← About me

Dear OAuth providers

December 11, 2024

A short letter to some of the OAuth providers I’ve worked with.

Dear GitHub

Your token endpoint returns a 200 status code even for errors. Error responses must use a 400 or 401 status code. Please fix it.

Dear Facebook

Your token endpoint returns a custom error response.

{
	"error": {
		"message": "Error validating access token: Session has expired on Wednesday, 14-Feb-18 18:00:00 PST. The current time is Thursday, 15-Feb-18 13:46:35 PST.",
		"type": "OAuthException",
		"code": 190,
		"error_subcode": 463,
		"fbtrace_id": "H2il2t5bn4e"
	}
}

It must be a JSON object with an error field. Please fix it.

{
	"error": "invalid_request"
}

Dear TikTok

Your server uses the client_key parameter instead of client_id. There’s no reason why you had to deviate from the spec like this. Please fix it.

Dear Strava

Your server uses a comma-delimitated list for the scope parameter.

scope=a,b,c

It should be a space-delimitated list. Please fix it.

scope=a%20b%20c

Dear Naver

Your server, for whatever fucking reason, returns a string for the token expiration.

{
	"access_token": "TOKEN",
	"expires_in": "3600"
}

This isn’t about being spec-compliant anymore. I need to know the thought process behind this decision. And also please fix it.

Dear 42, Atlassian, Box, Coinbase, Dribble, Facebook, Kakao, Line, Linear, LinkedIn, Naver, osu!, Patreon, Shikimori, Start.gg, Strava, Tiltify, Twitch, VK, WorkOS

Please support HTTP basic auth for client authentication instead of just the client_secret parameter:

The authorization server MUST support the HTTP Basic authentication scheme for authenticating clients that were issued a client password.
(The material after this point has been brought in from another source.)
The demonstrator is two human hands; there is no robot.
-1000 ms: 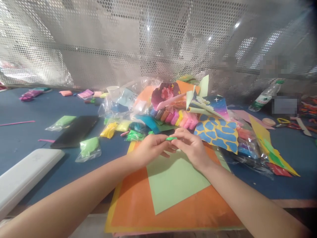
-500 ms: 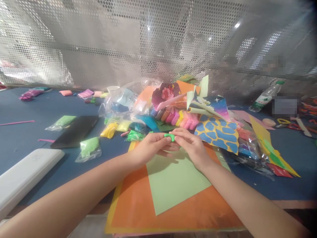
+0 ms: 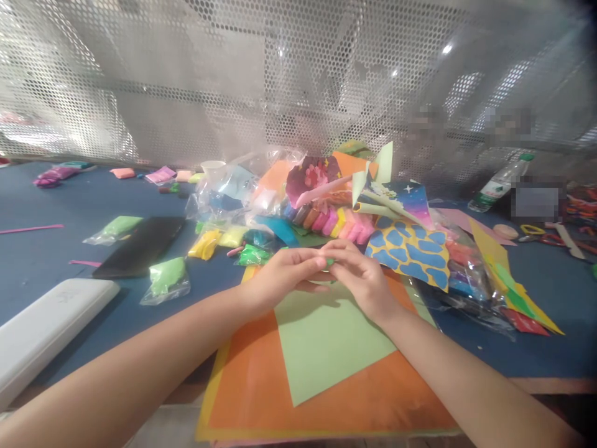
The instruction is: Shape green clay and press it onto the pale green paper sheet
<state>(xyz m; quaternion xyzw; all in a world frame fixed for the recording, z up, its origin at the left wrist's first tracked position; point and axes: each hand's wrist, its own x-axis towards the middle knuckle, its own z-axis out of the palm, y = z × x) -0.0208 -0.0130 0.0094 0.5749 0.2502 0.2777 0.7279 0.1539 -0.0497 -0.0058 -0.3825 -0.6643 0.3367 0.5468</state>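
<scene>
Less of the green piece [image 3: 329, 262] shows than half a second ago: the fingers have drawn over it, leaving a small bit between the fingertips where the left hand [image 3: 284, 280] and right hand [image 3: 364, 280] meet. Both hands are pinched narrow on it, above the far part of a pale green sheet [image 3: 331, 348].

That sheet lies askew on a larger orange sheet [image 3: 254, 386], whose near end reaches past the near edge of the blue surface [image 3: 32, 264]. Left of it, a strip of surface separates it from a white case [image 3: 60, 314] and a bagged light green lump [image 3: 168, 277]; a black pad [image 3: 140, 249] lies just beyond. On the far side room is tight: a green packet [image 3: 254, 255] sits near the left knuckles, and a blue-and-yellow patterned sheet [image 3: 408, 254] is just beside the right hand.

Most of the green piece is covered, so its shape cannot be told. Palms and several fingertips are hidden too. The forearms [image 3: 177, 339] and white case are cut off by the frame. Far right, beyond a green-capped bottle [image 3: 501, 185], blurred blocks mask some details.
</scene>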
Edit: I’ve been informed that HTTP basic auth is just optional in the upcoming OAuth 2.1 standard. However, since PKCE is required even for confidential clients in 2.1 and most of these providers don’t even use PKCE, these providers aren’t compliant to either specs.

Edit 2: I had a “Dear AWS” section since I’ve received multiple bug reports on it when used with my OAuth client library. However, I couldn’t recreate any of the reported issues so I have removed it from the post.